You know what it feels like to try to understand everything at once?” He laughs. “And yes, I was in charge, sure, but things were out of control.”

  THE NARROW LAWN in front of the Rainier Club was an exotic green flash in the city’s darkest canyon of steel and glass, Helen noticed, as she followed an elderly stampede through a canopied entryway into this brick, five-story timepiece. The club hadn’t admitted women until 1978, she’d read, and remained a vaunted, if waning, symbol of Seattle’s good-old-boy royalty.

  So many of the overdressed elderly and the underdressed media had pressed into the Heritage Room that dozens of irked old-timers were routed into a nearby room and would have to listen to the debate through loudspeakers. Finally, the moderator and the three candidates settled in front of the darkly paneled wall beneath chandeliers with fake candles.

  Mayor Rooney’s bulging neck had already jettisoned his collar button, which made him look scruffy in this crowd. Councilwoman Christine Norheim, the only woman besides Helen wearing pants, came off as a tomboy with her short frosted hair and muted jewelry. Roger Morgan, however, appeared to have stepped right out a decades-old Brooks Brothers catalogue in his three-piece and polished wingtips. And Norheim’s tepid opening remarks about her desire to serve the city, and her sense that despite the mayor’s best efforts it’s time for a change, were followed by a completely different opener from Morgan.

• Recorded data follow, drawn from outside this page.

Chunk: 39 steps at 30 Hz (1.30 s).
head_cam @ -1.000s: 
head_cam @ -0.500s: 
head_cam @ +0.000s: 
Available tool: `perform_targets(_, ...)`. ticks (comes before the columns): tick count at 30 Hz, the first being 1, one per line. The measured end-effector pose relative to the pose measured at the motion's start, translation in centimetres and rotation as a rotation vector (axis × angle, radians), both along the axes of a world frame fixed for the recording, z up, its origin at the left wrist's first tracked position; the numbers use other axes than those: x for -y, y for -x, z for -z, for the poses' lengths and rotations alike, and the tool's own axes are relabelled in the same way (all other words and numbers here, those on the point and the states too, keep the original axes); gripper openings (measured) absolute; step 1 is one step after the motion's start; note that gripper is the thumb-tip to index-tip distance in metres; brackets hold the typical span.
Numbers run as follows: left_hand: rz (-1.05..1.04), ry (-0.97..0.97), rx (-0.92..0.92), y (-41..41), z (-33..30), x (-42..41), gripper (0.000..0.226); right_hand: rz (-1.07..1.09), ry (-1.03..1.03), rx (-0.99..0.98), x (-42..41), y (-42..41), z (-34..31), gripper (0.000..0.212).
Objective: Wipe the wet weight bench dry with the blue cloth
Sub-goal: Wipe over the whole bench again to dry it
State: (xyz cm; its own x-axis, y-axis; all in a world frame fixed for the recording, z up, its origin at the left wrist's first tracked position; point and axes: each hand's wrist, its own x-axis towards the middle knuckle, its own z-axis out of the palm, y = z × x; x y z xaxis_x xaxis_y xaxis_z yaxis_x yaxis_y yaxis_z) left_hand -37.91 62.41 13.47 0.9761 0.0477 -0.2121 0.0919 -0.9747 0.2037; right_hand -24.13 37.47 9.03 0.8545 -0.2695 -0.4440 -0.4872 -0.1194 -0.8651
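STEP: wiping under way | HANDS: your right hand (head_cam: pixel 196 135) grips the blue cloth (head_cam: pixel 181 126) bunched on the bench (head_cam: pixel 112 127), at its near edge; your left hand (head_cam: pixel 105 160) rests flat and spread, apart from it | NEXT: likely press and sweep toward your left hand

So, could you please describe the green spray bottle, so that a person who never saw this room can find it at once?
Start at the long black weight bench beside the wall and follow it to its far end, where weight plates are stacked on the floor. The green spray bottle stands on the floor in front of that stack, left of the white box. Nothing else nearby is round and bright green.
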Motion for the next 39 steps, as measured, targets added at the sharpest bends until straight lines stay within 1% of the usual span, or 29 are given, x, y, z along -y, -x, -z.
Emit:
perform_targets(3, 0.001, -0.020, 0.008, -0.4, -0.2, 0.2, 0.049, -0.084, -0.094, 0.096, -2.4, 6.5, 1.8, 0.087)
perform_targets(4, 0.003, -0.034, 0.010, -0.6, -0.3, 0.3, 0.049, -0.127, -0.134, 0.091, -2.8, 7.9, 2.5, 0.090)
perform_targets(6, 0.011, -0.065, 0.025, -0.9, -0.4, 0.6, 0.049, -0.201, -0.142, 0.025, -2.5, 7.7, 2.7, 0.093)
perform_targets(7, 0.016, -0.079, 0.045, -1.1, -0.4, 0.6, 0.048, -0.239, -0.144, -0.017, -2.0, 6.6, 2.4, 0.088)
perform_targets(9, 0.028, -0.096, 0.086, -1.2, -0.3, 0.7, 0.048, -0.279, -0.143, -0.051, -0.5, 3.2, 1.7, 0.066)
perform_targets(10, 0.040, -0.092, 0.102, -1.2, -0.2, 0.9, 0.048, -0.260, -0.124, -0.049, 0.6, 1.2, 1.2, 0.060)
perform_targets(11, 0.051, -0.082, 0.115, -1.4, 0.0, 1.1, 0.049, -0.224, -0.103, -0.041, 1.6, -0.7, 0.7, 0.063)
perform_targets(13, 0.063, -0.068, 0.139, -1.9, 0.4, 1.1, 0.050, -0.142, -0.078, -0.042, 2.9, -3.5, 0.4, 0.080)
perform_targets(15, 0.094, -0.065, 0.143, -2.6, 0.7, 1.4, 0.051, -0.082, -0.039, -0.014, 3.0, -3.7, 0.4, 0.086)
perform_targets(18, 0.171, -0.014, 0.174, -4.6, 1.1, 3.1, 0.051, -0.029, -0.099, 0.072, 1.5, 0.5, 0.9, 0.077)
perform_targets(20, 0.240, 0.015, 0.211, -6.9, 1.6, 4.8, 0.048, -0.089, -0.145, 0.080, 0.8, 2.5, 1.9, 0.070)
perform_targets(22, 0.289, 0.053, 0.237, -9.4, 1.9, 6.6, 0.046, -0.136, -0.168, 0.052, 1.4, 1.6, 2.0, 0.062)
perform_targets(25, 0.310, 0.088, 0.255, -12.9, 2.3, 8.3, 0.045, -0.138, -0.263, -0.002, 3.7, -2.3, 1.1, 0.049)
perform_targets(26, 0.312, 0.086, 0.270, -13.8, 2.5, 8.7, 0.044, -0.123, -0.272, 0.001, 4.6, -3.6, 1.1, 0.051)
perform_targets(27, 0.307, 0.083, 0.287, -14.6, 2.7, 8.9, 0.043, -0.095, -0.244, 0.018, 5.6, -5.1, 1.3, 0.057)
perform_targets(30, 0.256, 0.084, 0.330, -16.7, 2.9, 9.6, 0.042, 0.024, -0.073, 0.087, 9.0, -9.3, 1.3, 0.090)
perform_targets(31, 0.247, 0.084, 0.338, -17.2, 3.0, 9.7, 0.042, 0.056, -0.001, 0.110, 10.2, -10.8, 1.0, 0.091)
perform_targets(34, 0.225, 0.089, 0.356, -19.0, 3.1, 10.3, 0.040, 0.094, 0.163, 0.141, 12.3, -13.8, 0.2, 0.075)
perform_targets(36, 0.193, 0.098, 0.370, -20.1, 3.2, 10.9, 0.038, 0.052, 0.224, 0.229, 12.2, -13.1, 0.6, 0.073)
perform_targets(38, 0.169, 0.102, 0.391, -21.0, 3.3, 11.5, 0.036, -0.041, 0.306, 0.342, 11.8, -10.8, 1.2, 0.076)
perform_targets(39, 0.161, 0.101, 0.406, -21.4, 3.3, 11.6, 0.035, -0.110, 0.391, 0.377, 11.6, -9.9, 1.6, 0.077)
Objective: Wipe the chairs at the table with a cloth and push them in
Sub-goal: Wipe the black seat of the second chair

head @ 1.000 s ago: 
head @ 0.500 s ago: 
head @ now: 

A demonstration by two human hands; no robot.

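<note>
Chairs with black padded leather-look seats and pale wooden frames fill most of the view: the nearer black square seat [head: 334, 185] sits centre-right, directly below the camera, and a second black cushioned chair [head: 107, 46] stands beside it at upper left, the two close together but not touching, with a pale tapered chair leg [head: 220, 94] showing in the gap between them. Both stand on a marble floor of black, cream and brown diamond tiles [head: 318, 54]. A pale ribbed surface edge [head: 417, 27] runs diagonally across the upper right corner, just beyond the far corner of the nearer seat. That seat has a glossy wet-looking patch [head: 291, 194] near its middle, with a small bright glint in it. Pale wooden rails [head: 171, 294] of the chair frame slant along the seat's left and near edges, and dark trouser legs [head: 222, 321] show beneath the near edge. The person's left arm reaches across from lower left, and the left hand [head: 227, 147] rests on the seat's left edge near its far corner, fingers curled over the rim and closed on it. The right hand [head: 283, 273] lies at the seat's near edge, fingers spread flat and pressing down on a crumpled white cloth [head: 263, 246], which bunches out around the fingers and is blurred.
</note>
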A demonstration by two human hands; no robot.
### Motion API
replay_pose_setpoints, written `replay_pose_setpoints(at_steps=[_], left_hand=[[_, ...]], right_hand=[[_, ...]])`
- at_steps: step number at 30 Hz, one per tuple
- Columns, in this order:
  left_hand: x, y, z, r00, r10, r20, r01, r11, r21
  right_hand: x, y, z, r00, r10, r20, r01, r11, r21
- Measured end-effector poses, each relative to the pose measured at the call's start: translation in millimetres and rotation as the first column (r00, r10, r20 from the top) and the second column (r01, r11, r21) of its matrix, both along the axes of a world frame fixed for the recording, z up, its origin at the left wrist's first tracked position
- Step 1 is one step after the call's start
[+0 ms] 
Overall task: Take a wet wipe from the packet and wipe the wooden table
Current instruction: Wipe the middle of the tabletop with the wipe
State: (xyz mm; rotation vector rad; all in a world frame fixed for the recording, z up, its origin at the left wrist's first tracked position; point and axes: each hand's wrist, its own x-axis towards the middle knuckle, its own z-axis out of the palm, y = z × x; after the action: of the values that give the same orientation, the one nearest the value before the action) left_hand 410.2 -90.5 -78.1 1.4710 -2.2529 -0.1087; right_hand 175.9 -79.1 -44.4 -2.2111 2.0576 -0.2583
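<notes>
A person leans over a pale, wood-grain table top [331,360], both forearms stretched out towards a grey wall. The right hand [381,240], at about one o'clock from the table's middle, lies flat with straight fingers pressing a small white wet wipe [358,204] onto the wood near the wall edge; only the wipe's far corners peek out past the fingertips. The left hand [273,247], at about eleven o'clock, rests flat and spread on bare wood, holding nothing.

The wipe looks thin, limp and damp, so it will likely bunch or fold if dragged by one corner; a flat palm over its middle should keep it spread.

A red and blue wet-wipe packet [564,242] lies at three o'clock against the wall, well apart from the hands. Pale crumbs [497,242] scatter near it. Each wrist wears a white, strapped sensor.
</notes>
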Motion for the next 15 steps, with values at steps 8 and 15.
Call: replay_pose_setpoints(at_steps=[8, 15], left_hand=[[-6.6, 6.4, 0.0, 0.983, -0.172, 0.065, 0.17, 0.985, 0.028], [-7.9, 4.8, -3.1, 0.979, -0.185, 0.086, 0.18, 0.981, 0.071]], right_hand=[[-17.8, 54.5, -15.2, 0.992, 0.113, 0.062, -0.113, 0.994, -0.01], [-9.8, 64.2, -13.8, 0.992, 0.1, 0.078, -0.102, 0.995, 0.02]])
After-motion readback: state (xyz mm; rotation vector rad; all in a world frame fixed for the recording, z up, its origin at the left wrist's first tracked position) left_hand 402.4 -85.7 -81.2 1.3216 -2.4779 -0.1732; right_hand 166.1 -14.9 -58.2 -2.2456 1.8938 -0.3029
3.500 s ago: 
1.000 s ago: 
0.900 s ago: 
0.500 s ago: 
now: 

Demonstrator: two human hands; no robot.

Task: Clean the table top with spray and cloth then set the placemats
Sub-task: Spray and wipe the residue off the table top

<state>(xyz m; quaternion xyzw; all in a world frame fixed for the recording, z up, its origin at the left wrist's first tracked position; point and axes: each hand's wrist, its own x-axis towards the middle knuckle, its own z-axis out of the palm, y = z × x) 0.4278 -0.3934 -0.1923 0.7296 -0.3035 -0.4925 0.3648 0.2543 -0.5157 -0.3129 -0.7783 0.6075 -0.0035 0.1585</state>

  “Many people move here as an act of hope,” he began. “Or they happen upon it on a glorious day and can’t resist the idea of living here. Still others come here on the run from someplace else, chased by something they probably can’t describe. They pile up along our waterfront like birds tempted to follow the sun farther west, and they want more from life, which is the good side of ambition, right? Yet so many of these people who feel like they’ve personally discovered this city are getting priced right out of it. If only the wealthy are welcome here, we’re doomed because we’ll lose the mix that has always made this place original and enjoyable. We need to continue to be a destination where all kinds of people can start over. As much as we consider this place ours, it’s a city of newcomers. Always has been, always should be.”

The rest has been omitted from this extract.